Pretty sure there's already a thread for chemical wanking.

 

[nAON]

On a horrifically unrelated and noob subject.. what does N,N- mean in chem names? Been wondering for a while

 

[Indole]

^^ for example, in the molecule described above, the N,N states that both ethyl groups are positioned on the nitrogen atom of the molecule. If you want to learn more you can probably just read about organic nomenclature on Wikipedia.

 

[nAON]

Ah, gotcha. I didn't think it would be that simple^

 

[Enkidu]

^ N-methyl means that the methyl group is attached to the nitrogen. N,N-diwhatever means that you have two identical groups attached to the same nitrogen.

 

[/navarone/]

Also I wanted to remind or inform, you than when speaking of amphetaines turning the amine into an amide eliminates its basicity which seems central for activity.

 

[Indole]

Also I wanted to remind or inform, you than when speaking of amphetaines turning the amine into an amide eliminates its basicity which seems central for activity.

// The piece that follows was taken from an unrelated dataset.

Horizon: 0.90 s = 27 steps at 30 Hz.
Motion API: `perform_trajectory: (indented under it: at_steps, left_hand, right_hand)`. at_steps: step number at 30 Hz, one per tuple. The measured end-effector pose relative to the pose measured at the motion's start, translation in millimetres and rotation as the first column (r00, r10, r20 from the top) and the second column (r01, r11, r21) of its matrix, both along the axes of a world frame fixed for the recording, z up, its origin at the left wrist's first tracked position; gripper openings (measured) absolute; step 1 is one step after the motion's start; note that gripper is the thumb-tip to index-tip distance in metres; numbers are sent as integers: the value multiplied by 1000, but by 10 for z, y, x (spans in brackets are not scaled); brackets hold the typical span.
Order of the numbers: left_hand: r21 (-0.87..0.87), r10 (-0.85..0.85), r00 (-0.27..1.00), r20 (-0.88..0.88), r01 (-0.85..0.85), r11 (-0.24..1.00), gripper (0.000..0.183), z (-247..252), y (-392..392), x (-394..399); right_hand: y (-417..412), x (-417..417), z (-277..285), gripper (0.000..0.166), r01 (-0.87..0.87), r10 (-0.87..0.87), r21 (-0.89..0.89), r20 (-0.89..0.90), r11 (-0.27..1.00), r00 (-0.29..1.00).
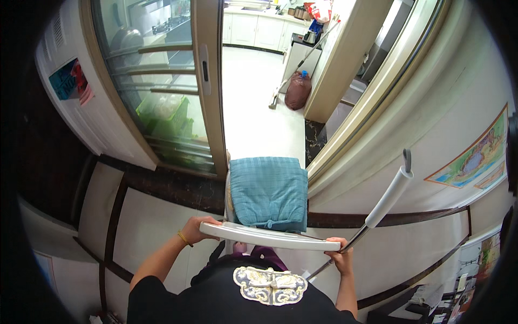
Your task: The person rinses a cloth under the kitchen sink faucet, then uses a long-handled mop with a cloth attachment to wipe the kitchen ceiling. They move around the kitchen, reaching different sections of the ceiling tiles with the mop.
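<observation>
A white chair with a slatted backrest (269,239) stands in front of my body, its back towards me. My left hand (199,229) grips the left end of the top rail. At the right end, my right hand (342,258) is closed around the rail and also around a metal pole with a white grip (389,198) and a grey hanging loop. The pole slants up to the right; its lower end is hidden by my body. A folded blue cushion (268,188) with a tied cord covers the seat.
Ahead is a doorway with a sliding glass door (162,85) on the left and a cream frame (364,109) on the right. Beyond it, a mop (297,67) leans beside a tied brown bag (298,91) on the kitchen floor. A map poster (471,154) hangs at right.
</observation>
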<state>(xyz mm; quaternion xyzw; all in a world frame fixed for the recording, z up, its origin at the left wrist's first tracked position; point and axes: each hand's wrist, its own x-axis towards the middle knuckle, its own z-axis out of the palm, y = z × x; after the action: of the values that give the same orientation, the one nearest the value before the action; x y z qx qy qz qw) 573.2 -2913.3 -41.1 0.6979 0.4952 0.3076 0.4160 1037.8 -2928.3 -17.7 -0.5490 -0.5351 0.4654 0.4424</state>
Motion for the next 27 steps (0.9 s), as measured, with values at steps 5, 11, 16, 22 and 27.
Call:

I understand that the electron delocalization across the amide group and the electron-withdrawing nature of oxygen lead to decreased basicity, but how does that decrease activity? Is it because without a lone pair on the nitrogen group, the amide cannot be a hydrogen-bond acceptor?

 

[/navarone/]

I guess so, and it makes sense. Hydrogen bonding with receptor proteins is almost always present AFAIK.
I was told about this in another pharmacology forum though, I'm no researcher yet, I'm still a uni student.

 

[pharmakos]

hey guys, i just wanted to see what the experts would say about my novice attempt at making an new chemical, im kind of a novice when it comes to structural activeness relatvity, so ya. any pointers and criticisms would be epic. thanks.

2-(benzo[d][1,3]dioxol-5-yl)-N,N-diethylacetamide

http://i105.photobucket.com/albums/m220/llsdetroit/2-benzod13dioxol-5-yl-NN-diethylacetamide.png

could you explain to us a bit more what your reasoning was behind this structure? in particular i'm especially not sure why the Keto isn't attached to the carbon closer to the phenyl ring.

also there's already a thread for this type of question http://www.bluelight.ru/vb/threads/582708-I-like-to-draw-pictures-of-random-molecules

Hydrogen bonding with receptor proteins is almost always present AFAIK.

http://en.wikipedia.org/wiki/JWH-171 only exception i can think of, i'm a total noob though =p

 

[Hyperthesis]

I understand that the electron delocalization across the amide group and the electron-withdrawing nature of oxygen lead to decreased basicity, but how does that decrease activity? Is it because without a lone pair on the nitrogen group, the amide cannot be a hydrogen-bond acceptor?

While an amide still has the lone pair, it ain't basic anymore and thus can not form salt bridges (eg. with aspartate or glutamate). IIRC, /navarone/ is quite right with suggesting a basic moiety. I don't recall the proposed binding mode (if there were any) for amphetamines and its derivatives, but yes, an amide abolishes activity.

 

[Enkidu]

Acylating a simple amphetamine does abolish stimulant activity, but IIRC some of the amides show depressant properties. Some sympathetic amine derivatives traditionally thought to be similar to amphetamine, e.g., pemoline (a weak central stimulant), contain the amido function. It's also interesting to note the the high activity of aminorex, considering the analogous nitrogen isn't basic.